Doug Townsend & W. Chase Sanders

Introduction

Membrane fusion is an essential process for viral entry into cells. Viral fusion with the host cell membrane is mediated by viral surface glycoproteins. These proteins bring the viral membrane into close proximity with the cell membrane and allow for virus-cell fusion. Viral fusion proteins often exist as metastable structures on the viral envelope surface. When triggered, the viral fusion protein undergoes a large conformational transition to adopt its post-fusion state whereby it embeds in the host-membrane to facilitate membrane fusion.


Figure 1. (Top) Structural differentiation between the prefusion and postfusion conformation of viral fusion proteins.

As the causative agents for viral entry and subsequent pathological infection, viral fusion proteins make for attractive vaccine candidates. Furthermore, because viral fusion proteins decorate the surface of viral envelopes, they are major targets of the humoral immune response. Viral fusion proteins in their prefusion states have been shown to be more effective at eliciting broadly neutralizing antibodies and result in greater recombinant expression. However, prefusion conformations are often unstable and thus require significant engineering. Common strategies to improve protein stability are the addition of cavity filling mutations, salt bridges, hydrogen bonds, proline residues and the addition of disulfide bonds.
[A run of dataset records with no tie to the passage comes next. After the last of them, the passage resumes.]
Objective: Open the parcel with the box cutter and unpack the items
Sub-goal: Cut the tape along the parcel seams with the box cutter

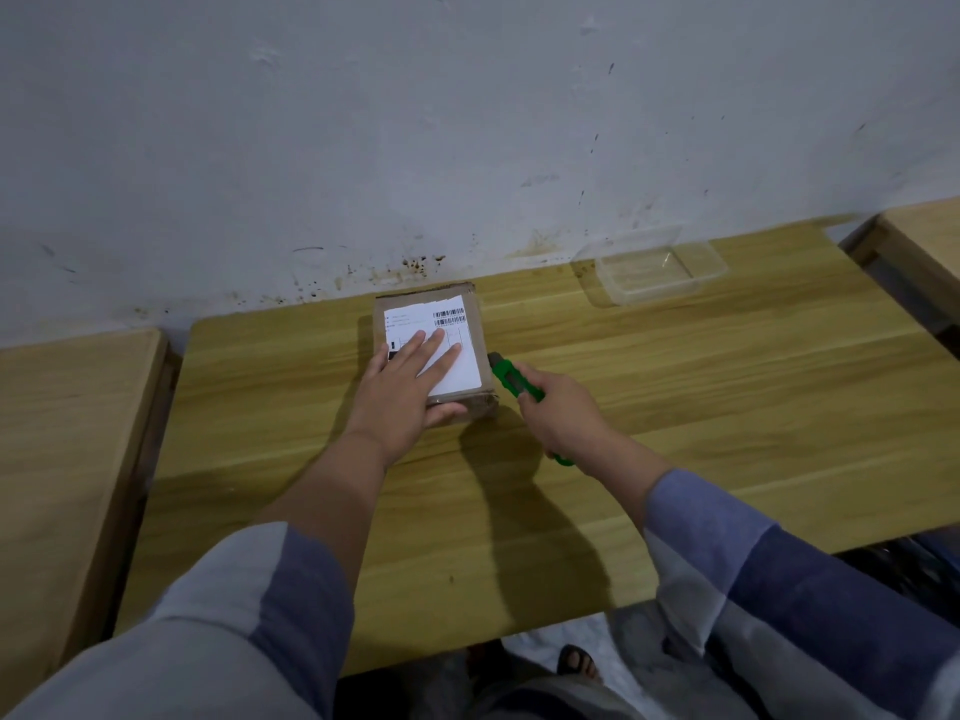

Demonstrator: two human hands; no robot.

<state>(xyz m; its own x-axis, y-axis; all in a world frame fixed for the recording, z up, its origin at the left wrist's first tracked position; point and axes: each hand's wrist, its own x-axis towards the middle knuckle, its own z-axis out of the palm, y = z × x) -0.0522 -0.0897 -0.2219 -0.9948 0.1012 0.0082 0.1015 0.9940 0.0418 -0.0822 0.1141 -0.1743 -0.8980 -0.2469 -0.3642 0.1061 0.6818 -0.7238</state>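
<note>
A clear plastic tub (658, 267) sits at the far right of the wooden table (727, 387), close to the wall (363, 122), and nothing can be seen inside it. It is well apart from everything else. The brown cardboard parcel (480, 324) lies flat near the middle of the table, close to the wall, and it looks closed, with see-through tape on its near end. A white shipping label (457, 371) with black barcodes covers most of its top. The left hand (402, 387) lies flat on top of the parcel. Its fingers (434, 341) are straight and spread over the label, and the thumb hooks round the near edge of the box. The right hand (558, 413) is just beside the parcel on its right, with its fingers curled tight round a green box cutter (511, 379). The cutter's long body runs from the near right up to the far left. Its front tip points at the right side of the parcel and touches it or nearly touches it. The back end of the cutter pokes out under the right wrist. Both arms wear blue and grey sleeves (779, 579). Another wooden table (62, 433) stands to the left.
</note>
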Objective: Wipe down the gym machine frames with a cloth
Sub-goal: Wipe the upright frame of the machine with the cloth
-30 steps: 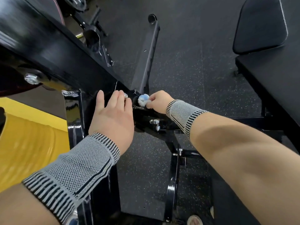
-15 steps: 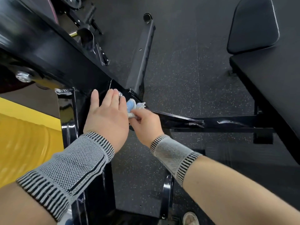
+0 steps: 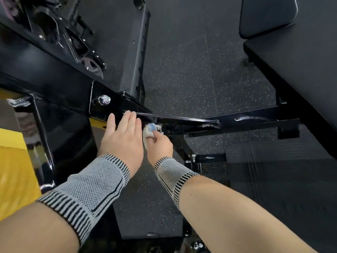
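Your left hand (image 3: pixel 122 141) lies flat with straight fingers on the black frame (image 3: pixel 116 108). Your right hand (image 3: pixel 160 145) pinches the cloth (image 3: pixel 148 132), bunched against a bolt (image 3: pixel 159 127) under the crossbar (image 3: pixel 182 119).

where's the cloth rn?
Head view, centre frame: the cloth is bunched in the right hand, pressed against the black frame at a small bolt, just right of the left hand that rests flat on the frame.
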Available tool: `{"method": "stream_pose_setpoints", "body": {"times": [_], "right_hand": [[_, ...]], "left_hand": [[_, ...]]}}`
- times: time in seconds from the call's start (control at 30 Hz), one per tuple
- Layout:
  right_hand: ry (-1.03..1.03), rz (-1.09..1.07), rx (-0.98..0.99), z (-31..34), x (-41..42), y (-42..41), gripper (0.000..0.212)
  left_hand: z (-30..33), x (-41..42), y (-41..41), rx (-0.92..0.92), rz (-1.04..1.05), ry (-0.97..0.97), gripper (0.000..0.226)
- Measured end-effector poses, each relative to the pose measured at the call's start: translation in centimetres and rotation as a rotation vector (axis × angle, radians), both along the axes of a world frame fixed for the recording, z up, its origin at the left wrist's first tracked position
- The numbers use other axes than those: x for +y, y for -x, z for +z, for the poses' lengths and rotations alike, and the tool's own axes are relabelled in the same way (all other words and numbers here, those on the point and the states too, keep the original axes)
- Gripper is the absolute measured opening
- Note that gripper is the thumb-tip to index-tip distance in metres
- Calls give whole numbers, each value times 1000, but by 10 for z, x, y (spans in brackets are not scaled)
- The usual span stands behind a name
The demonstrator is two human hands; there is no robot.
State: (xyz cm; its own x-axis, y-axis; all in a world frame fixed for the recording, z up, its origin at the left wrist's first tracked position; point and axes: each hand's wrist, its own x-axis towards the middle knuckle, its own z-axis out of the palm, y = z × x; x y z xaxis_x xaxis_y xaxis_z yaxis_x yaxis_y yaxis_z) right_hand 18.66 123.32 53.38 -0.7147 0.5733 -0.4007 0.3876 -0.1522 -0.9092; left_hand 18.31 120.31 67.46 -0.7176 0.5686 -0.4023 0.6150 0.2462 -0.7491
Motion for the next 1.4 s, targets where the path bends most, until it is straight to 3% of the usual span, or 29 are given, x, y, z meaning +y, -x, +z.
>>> {"method": "stream_pose_setpoints", "body": {"times": [0.23, 0.37, 0.43, 0.63, 0.83, 0.9, 0.97, 1.07, 1.13, 1.23, 1.33, 1.4], "right_hand": [[75, -109, 78, -10, -10, 13, 30], [217, -72, -142, -20, 17, 30, 32], [186, -27, -199, -13, 25, 34, 31], [201, 12, 62, 6, 1, -16, 29], [-9, -323, 278, 37, 39, -38, 24], [-108, -339, 332, 55, 74, -28, 17], [-201, -191, 245, 68, 107, -6, 15], [-463, 323, -88, 73, 125, 44, 28], [-554, 542, -167, 68, 115, 67, 31], [-383, 516, -42, 64, 117, 69, 19], [119, 324, 263, 66, 126, 45, 14], [-42, 245, 326, 73, 128, 35, 15]], "left_hand": [[-14, 1, 4, 48, 6, 37, 60], [-16, -2, 5, 49, 9, 27, 60], [-16, 0, 3, 51, 13, 30, 60], [-16, -1, 1, 38, 15, 11, 65], [-14, -2, 4, 16, -11, -15, 59], [-14, -3, 5, 2, -16, -40, 57], [-14, -4, 7, 1, -26, -54, 57], [-14, -3, 6, 2, -25, -45, 58], [-15, -2, 6, -1, -17, -43, 59], [-15, 0, 6, 3, -13, -24, 61], [-16, 2, 7, 3, -10, -31, 62], [-17, 1, 7, 13, -13, -53, 60]]}}
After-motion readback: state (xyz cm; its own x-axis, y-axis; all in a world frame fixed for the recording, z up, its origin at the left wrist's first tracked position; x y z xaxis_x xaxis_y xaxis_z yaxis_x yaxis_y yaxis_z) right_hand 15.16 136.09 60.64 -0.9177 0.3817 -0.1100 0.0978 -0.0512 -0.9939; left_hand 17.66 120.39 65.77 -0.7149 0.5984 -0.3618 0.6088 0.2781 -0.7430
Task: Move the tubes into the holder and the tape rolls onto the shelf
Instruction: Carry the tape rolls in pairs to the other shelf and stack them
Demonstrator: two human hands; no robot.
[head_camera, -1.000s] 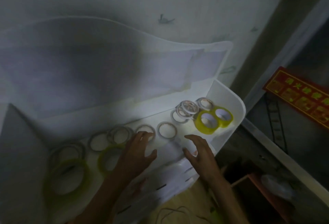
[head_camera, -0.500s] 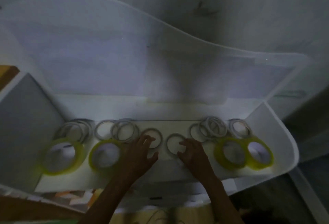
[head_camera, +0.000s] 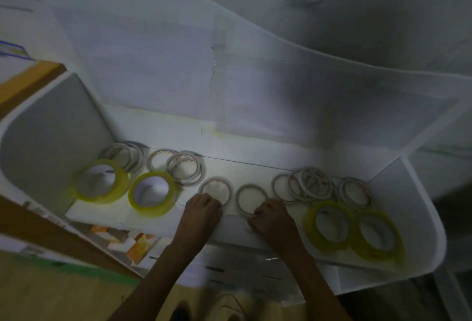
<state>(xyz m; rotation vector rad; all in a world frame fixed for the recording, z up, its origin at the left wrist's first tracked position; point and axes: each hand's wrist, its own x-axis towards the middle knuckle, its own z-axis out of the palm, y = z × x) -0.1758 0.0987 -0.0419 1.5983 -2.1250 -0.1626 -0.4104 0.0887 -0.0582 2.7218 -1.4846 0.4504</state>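
- Many tape rolls [head_camera: 153, 194] already lie on the shelf [head_camera: 419, 193] (no tubes visible).
- The left hand [head_camera: 201, 209] and right hand [head_camera: 270, 214] each pinch a thin roll's rim.

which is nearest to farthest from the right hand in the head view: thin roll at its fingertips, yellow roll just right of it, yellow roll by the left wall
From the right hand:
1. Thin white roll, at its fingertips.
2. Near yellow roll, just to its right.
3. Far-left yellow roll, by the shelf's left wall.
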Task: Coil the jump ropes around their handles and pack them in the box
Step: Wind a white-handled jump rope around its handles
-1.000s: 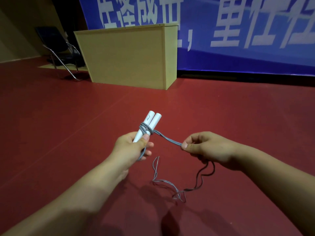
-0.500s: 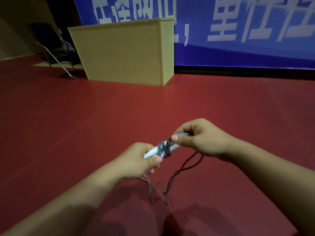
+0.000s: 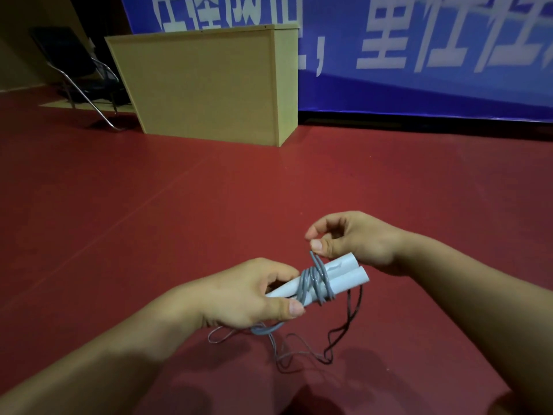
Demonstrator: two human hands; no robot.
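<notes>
Gripping the two white handles (image 3: pixel 335 280) side by side, the left hand (image 3: pixel 248 295) curls its fingers and thumb round their near ends at the view's six o'clock. Grey rope (image 3: pixel 314 283) coils about their middle. At the handles' one o'clock, the right hand (image 3: pixel 356 241) pinches the rope's free strand, and slack trails onto the red floor (image 3: pixel 149 220) below.
</notes>
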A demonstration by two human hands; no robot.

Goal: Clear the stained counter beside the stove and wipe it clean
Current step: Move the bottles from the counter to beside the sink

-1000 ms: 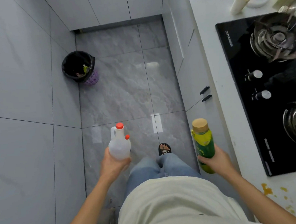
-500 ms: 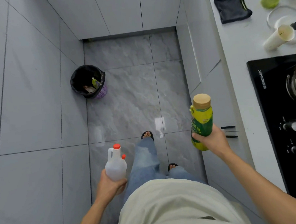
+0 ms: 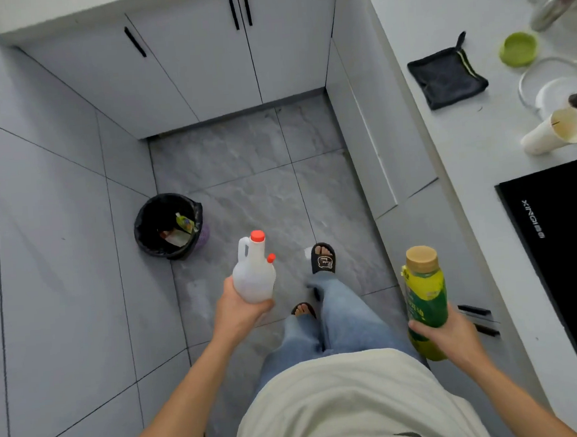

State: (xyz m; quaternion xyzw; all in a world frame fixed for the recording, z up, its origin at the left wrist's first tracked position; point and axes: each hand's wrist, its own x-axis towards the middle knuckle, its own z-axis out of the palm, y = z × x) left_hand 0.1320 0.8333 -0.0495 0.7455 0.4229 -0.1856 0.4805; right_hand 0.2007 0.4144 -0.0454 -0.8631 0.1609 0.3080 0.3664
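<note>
Two bottles: being carried off the counter (image 3: 443, 114), left of the stove (image 3: 558, 235), for clearing.
Left hand (image 3: 238, 309): being kept clamped under white jug (image 3: 254, 274).
Right hand (image 3: 453, 336): being kept wrapped round green bottle (image 3: 424, 291).

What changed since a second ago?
The person stepped forward along the grey counter, toward the black bin. The left hand still grips the white red-capped jug; the right hand still grips the green-yellow bottle.

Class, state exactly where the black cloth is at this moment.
In the head view, the black cloth lies flat on the white counter at upper right, beside the green lid and beyond the stove.
</note>
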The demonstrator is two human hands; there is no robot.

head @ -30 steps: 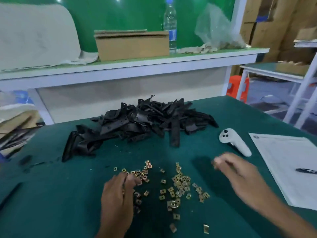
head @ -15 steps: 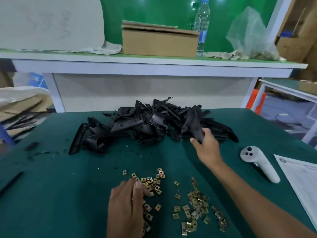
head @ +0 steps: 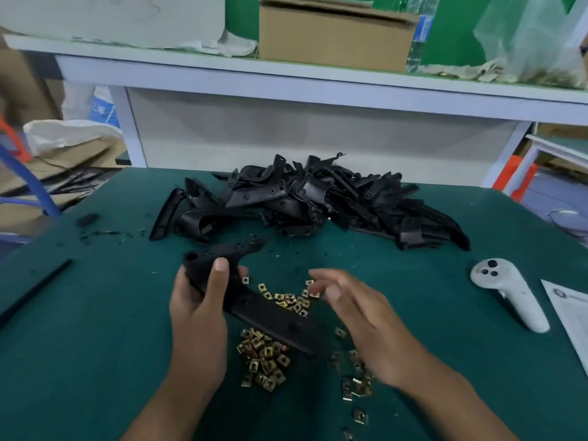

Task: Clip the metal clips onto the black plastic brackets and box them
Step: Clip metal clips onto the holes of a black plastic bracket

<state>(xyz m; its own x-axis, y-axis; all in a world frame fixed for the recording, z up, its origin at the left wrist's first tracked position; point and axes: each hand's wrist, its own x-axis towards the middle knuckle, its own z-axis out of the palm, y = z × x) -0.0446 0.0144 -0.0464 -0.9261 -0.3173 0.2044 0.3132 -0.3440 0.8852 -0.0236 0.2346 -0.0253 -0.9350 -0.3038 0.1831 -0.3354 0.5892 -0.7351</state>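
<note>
My left hand (head: 199,300) grips one long black plastic bracket (head: 254,305) near its upper end, holding it slanted above the green table. Under and around it lie several small brass-coloured metal clips (head: 265,361), scattered in loose clusters. My right hand (head: 359,313) hovers to the right of the bracket with fingers spread and relaxed, holding nothing; it is blurred. A big heap of black brackets (head: 311,202) lies further back on the table.
A white handheld controller (head: 509,294) lies at the right, with a printed paper sheet (head: 569,313) beside it. A cardboard box (head: 334,33), a water bottle (head: 420,36) and a plastic bag (head: 534,39) stand on the raised shelf behind. A black strip (head: 35,291) lies at the left.
My right hand took a bracket from the heap and brought it near; my left hand left the clips and now grips that bracket. The right hand has let go of it.
</note>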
The latter is unique in that the cysteine thiol group (-SH) is capable of forming a reversible covalent S-S bond. The cross-linking between two cysteines can serve to stabilize monomeric or multi-subunit proteins making it an attractive candidate for protein engineering. When applied to structural-based vaccine design, disulfide bonds can be used to “lock” two flexible regions together, thus preventing a conformational change from prefusion to post-fusion.


Objective

In the proposed study, we aim to take advantage of the large repository of structural data captured in the Protein Data Bank (PDB) to generate a machine learning model (using Python’s SciKitLearn package) capable of predicting the likelihood that a pair of residues will form a disulfide bond when mutated to cysteine. We will mine the PDB to derive structural features relating to protein geometry and the chemical environment surrounding naturally occurring disulfide bonds to train a machine learning algorithm. Herein, we plan to identity how the geometry of residues surrounding the target residue affect whether a successful disulfide bond will form (i.e. some sequence and geometrical motifs are more likely to contain a disulfide bond than others).